Exercise brief: State only how many lines below include the string "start".
─── Raw data ───
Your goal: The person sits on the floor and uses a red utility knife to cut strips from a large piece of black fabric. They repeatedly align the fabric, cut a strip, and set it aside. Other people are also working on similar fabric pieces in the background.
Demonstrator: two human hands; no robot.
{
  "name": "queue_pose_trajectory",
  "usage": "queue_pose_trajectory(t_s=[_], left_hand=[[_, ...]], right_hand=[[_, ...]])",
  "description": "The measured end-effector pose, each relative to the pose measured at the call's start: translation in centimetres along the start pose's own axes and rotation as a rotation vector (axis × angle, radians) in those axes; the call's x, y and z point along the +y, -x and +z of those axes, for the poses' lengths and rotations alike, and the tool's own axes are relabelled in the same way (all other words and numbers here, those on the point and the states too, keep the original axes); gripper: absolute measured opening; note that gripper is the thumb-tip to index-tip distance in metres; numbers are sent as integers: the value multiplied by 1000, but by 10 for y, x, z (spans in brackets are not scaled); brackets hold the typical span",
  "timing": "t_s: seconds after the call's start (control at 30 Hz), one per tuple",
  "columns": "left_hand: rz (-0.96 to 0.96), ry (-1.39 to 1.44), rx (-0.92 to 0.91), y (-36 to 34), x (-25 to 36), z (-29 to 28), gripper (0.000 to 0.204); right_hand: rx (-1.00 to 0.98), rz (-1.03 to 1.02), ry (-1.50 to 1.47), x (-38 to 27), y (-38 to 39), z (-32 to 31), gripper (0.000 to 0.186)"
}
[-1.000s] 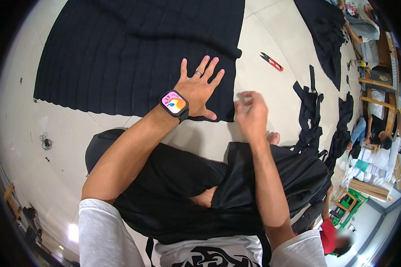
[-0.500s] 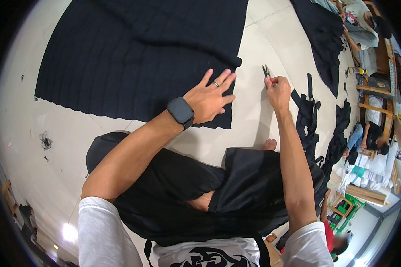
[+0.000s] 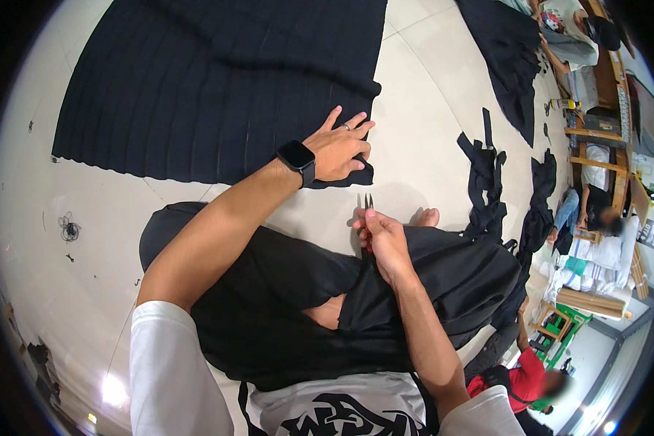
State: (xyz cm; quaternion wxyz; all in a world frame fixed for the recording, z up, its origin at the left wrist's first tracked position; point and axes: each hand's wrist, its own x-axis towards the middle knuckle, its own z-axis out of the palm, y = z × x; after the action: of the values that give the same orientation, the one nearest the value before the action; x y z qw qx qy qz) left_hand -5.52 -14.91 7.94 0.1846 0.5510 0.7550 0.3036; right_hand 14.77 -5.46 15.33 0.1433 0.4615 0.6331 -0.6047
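A large dark pleated cloth [image 3: 196,94] lies spread on the pale tiled floor. Across its near right corner rests my left hand [image 3: 336,151], fingers spread and pressed to the fabric, with a ring and a black watch on that arm. My right hand [image 3: 386,241] is closed around small scissors [image 3: 370,202] with red handles. Their blades point away from me, a short gap below the cloth's near edge. Most of the handle is hidden in the palm.
Dark cloth strips [image 3: 485,185] lie on the floor at right, beside another dark cloth piece [image 3: 505,58]. A tangle of black thread [image 3: 69,227] sits at left. Several people work along the right side, near wooden frames. My crossed legs and bare foot [image 3: 429,217] are close by.
My right hand has come left and nearer with the scissors, toward the cloth's near corner. My left hand stays on the cloth, its fingers slightly more bent.
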Motion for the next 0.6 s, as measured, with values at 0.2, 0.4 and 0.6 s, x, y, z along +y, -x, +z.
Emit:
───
Response to the task: 2